While many organizations are putting an increased focus on information security, workforce security — a comprehensive approach to building a safe physical environment — is still a necessity. According to the U.S. Occupational Safety & Health Administration (OSHA), there are 2 million reported incidents of workplace violence each year. To reduce risks, consider a varied approach to security, including physical and premise security and disaster planning.
Security firm Allied Barton recommends moving toward a "safety culture," which refers to the way your employees behave when "no one is watching." Leaders must develop safeguards against risks and implement processes and procedures to protect employees. Employee responsibilities in a safety culture should include
- Vigilance against risks and hazards
- Recognition of "near miss" events
- Behaving within established procedures
A culture of safety requires a strong framework, and employees who possess the requisite knowledge to be vigilant against safety risks.
Here some best practices that will help your organization increase workforce safety.

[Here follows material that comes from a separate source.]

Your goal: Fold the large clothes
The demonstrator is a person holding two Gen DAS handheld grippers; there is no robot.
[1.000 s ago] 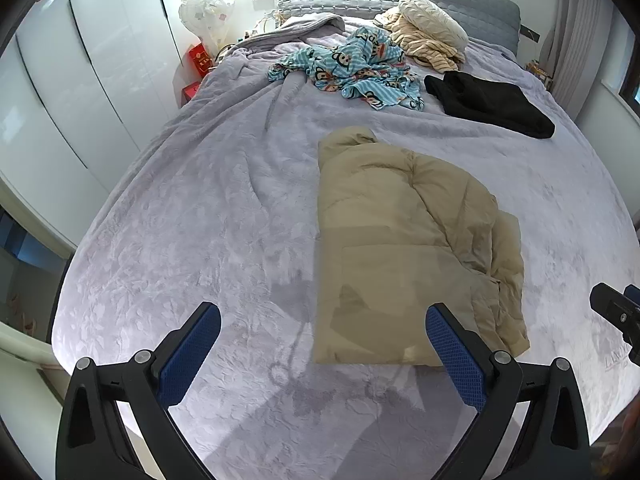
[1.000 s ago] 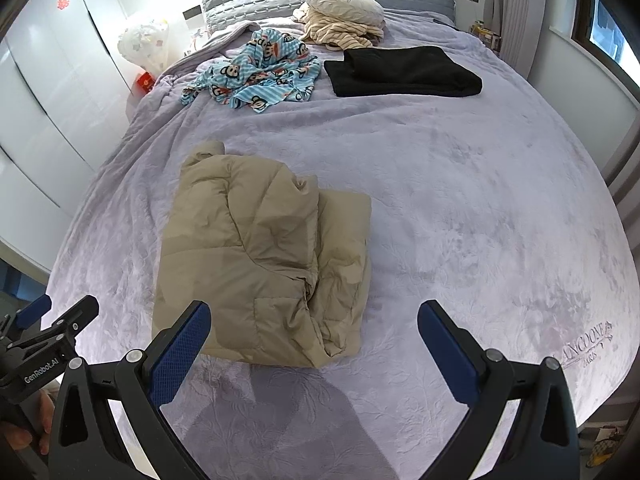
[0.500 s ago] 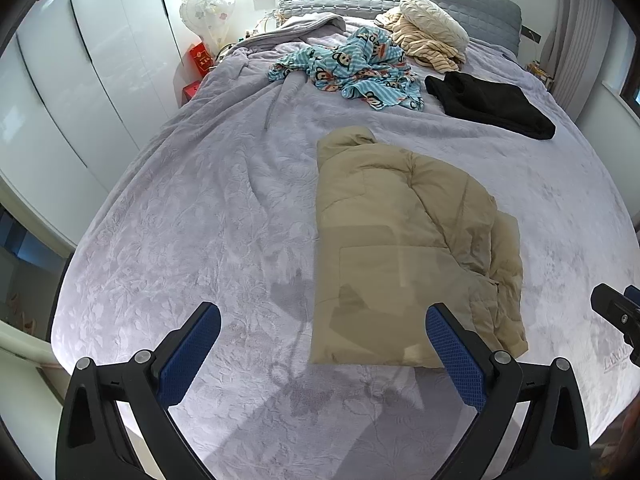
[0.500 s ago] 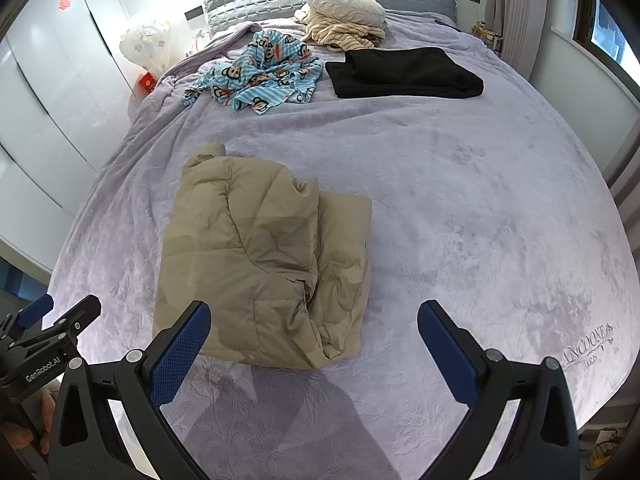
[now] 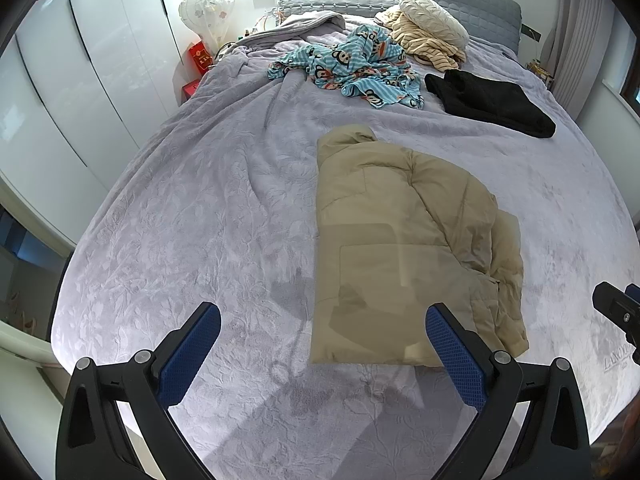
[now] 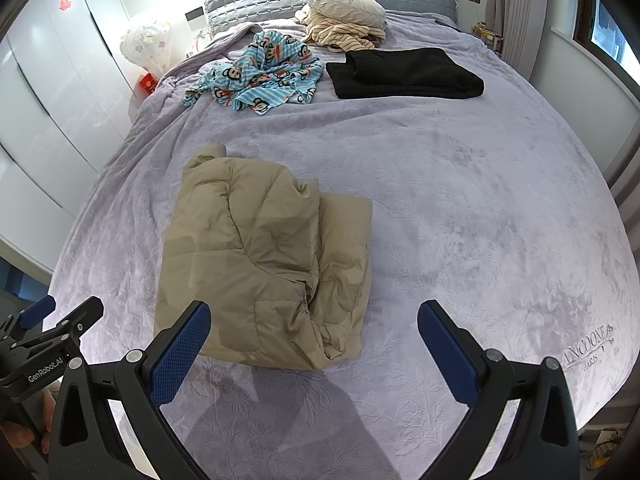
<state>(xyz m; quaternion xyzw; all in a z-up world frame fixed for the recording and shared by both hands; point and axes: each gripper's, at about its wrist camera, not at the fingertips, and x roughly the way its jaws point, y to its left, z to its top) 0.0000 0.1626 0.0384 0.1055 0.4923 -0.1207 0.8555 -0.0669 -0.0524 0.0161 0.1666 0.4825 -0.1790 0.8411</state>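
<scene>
Both sets of jaws stand wide apart and hold nothing: my left gripper (image 5: 323,334) hangs over the near edge of the bed (image 5: 192,208), and my right gripper (image 6: 314,336) hovers beside it with bare purple blanket between its pads. The tan puffer jacket (image 6: 260,264) lies near the foot of the bed, already doubled lengthwise, its collar end pointing toward the headboard and a looser, rumpled layer bunched along its right side. I judge the next fold to be the risky part. Padded fabric like this looks slippery and springy, so a pinch that catches only the top layer would likely peel it open and undo the fold already made. If my two grippers lift unevenly, the bulk could slump sideways into that rumpled edge and leave a lopsided bundle. Dragging rather than lifting might also ruck up the soft blanket beneath. The monkey-print garment (image 6: 260,74) and the folded black garment (image 6: 404,74) lie well apart, near the pillows, so I expect no snagging there.
</scene>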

Improving Physical and Premise Security
Physical security has long been considered one of the nine practices necessary to protect information and employees against threats, according to ComputerWorld. The article also highlights the following areas of "key exposure" to guard against at your organization:
- Open lobbies
- Unlocked data centers
- Door security
- Visitor tracking
In addition, organizations should consider aspects of premise security, including employee parking lots, outdoor lighting and landscaping. The nature of your business can play a significant role in determining the types of physical security measures you are able to implement, as well as risk. By collaborating with IT and facilities management, HR can perform a comprehensive risk assessment and install the necessary safeguards.
Planning for Disasters
Catastrophic weather events, cybercrime attacks and human error can result in disaster with long-lasting effects. In the event of a disaster, only 6 percent of organizations without effective business continuity planning experience long-term survival or business recovery, according to CloudTweaks. Therefore, adequate disaster planning should be a vital component of your business's health and your employees' peace of mind.
The Federal Emergency Management Agency (FEMA) recommends a multi-step approach to developing an effective business continuity plan at your organization. After processes are defined, HR and IT should partner closely to disseminate "training, testing, [and] exercising" plans for all employees, even individuals who are not actively involved in safety committees.
The Human Side of Workforce Security
Managing the human aspects of workplace safety, as it relates to employee behavior, is critical to business longevity. Leadership should educate employees so they understand expectations and have familiarity with the systems for reporting perceived threats in the workplace, including irrational behaviors, suspected intruders or other potential issues. By including behavioral standards in onboarding and training, employees can develop the knowledge needed to definitively identify potential risks and protect themselves, their colleagues and the business.